In other instances, the Court has been overridden without inviting a congressional response. In Dickerson v. United States, the Chief Justice’s opinion for the Court stated that “Congress may not legislatively supersede our decisions interpreting and applying the Constitution.”  Despite that admonishment, this is precisely what Congress had done, and for thirty-two years Congress’s interpretation of the Constitution stood as the final one. The Court-Congress dialogue started in 1966, when the Supreme Court ruled in Miranda v. Arizona that the accused had a right to be informed of their constitutional rights. Two years after that decision, Congress passed the Omnibus Crime Control and Safe Streets Act (OCCSSA) of 1968, which included an override of the Miranda decision. In this instance Congress’s interpretation of the Constitution, one that directly overrode the Court’s interpretation, was final for thirty-two years.
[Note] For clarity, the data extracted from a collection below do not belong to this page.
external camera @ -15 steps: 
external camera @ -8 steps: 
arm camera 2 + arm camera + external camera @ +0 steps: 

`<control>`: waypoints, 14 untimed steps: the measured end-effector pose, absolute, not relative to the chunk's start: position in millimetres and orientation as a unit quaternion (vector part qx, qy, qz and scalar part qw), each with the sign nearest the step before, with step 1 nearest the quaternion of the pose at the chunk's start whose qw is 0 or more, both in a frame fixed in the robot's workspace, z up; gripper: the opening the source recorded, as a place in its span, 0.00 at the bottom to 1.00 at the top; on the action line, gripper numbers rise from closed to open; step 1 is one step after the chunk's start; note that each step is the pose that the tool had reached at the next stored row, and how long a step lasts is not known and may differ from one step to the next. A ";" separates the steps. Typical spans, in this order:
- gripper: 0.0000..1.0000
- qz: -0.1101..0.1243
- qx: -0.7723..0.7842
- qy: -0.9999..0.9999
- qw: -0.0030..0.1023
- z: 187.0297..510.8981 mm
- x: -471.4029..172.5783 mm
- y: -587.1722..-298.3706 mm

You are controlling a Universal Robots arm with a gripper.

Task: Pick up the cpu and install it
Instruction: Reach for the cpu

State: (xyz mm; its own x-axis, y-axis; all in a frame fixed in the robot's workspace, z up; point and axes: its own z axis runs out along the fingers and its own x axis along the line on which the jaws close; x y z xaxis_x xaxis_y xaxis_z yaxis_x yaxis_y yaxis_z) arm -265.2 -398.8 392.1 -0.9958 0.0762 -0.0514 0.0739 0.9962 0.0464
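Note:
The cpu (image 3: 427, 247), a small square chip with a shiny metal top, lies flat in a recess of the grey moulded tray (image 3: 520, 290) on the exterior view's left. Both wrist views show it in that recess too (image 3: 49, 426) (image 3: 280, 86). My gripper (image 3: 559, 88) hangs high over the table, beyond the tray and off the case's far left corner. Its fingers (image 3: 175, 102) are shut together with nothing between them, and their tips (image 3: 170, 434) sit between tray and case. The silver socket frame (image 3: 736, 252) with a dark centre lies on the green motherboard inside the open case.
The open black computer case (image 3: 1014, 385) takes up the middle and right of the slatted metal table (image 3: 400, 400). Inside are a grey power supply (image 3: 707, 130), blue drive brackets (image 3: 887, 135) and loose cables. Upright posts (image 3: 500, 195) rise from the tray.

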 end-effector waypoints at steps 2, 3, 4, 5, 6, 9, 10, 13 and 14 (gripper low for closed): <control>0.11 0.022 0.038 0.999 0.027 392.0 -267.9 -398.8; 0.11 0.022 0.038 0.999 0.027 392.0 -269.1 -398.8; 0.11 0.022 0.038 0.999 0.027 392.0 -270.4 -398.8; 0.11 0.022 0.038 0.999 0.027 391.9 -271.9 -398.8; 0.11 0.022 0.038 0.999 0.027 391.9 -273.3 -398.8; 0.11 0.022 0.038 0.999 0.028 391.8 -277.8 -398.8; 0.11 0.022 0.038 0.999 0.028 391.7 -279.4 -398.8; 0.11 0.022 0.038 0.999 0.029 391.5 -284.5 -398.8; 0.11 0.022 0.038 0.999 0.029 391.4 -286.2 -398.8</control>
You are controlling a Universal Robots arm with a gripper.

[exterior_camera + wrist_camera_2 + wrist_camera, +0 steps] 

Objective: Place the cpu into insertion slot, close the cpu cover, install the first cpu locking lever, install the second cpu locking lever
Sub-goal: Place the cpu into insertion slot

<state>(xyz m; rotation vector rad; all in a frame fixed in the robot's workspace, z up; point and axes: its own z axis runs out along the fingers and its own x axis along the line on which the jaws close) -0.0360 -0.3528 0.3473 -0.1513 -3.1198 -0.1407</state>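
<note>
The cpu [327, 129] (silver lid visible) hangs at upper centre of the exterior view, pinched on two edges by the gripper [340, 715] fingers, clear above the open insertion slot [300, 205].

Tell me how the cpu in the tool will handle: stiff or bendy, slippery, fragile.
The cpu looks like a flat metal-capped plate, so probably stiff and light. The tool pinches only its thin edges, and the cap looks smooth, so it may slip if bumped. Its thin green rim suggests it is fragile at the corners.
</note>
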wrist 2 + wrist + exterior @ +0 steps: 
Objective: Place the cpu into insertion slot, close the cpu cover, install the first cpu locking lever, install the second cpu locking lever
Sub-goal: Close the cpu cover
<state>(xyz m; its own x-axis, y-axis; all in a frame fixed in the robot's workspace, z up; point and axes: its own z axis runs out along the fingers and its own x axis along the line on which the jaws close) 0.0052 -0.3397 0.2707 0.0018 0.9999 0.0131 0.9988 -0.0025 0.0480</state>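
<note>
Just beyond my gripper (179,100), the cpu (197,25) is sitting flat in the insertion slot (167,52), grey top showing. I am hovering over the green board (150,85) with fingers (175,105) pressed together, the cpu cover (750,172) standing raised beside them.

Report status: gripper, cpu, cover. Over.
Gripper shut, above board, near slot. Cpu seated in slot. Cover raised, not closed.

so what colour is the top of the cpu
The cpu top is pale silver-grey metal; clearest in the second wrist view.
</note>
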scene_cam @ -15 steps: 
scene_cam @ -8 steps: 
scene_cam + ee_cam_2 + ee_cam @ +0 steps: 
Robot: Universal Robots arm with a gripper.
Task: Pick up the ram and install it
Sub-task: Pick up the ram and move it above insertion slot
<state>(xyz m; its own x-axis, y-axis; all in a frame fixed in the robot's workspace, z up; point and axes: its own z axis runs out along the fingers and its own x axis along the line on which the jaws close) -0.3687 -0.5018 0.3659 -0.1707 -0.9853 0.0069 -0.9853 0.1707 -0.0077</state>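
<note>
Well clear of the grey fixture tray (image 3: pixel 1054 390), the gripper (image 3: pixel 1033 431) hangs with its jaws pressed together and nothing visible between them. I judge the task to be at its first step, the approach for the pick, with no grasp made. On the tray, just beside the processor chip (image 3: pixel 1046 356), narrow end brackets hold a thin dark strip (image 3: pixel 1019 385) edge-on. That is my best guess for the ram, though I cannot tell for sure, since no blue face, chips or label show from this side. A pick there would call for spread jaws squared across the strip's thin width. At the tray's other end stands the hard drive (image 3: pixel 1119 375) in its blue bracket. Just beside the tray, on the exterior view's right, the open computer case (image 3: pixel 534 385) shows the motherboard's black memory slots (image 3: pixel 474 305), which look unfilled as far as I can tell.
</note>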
If Congress truly cannot legislatively supersede Court decisions, it is a wonder it took the Court thirty-two years to assert its authority.

If Congress is increasing its rate of constitutional-interpretation overrides in reaction to increased Court activity, then this is a sign of Congress shifting its constraints on the Court from before-the-fact appointment controls to after-the-fact overrides of Court decisions.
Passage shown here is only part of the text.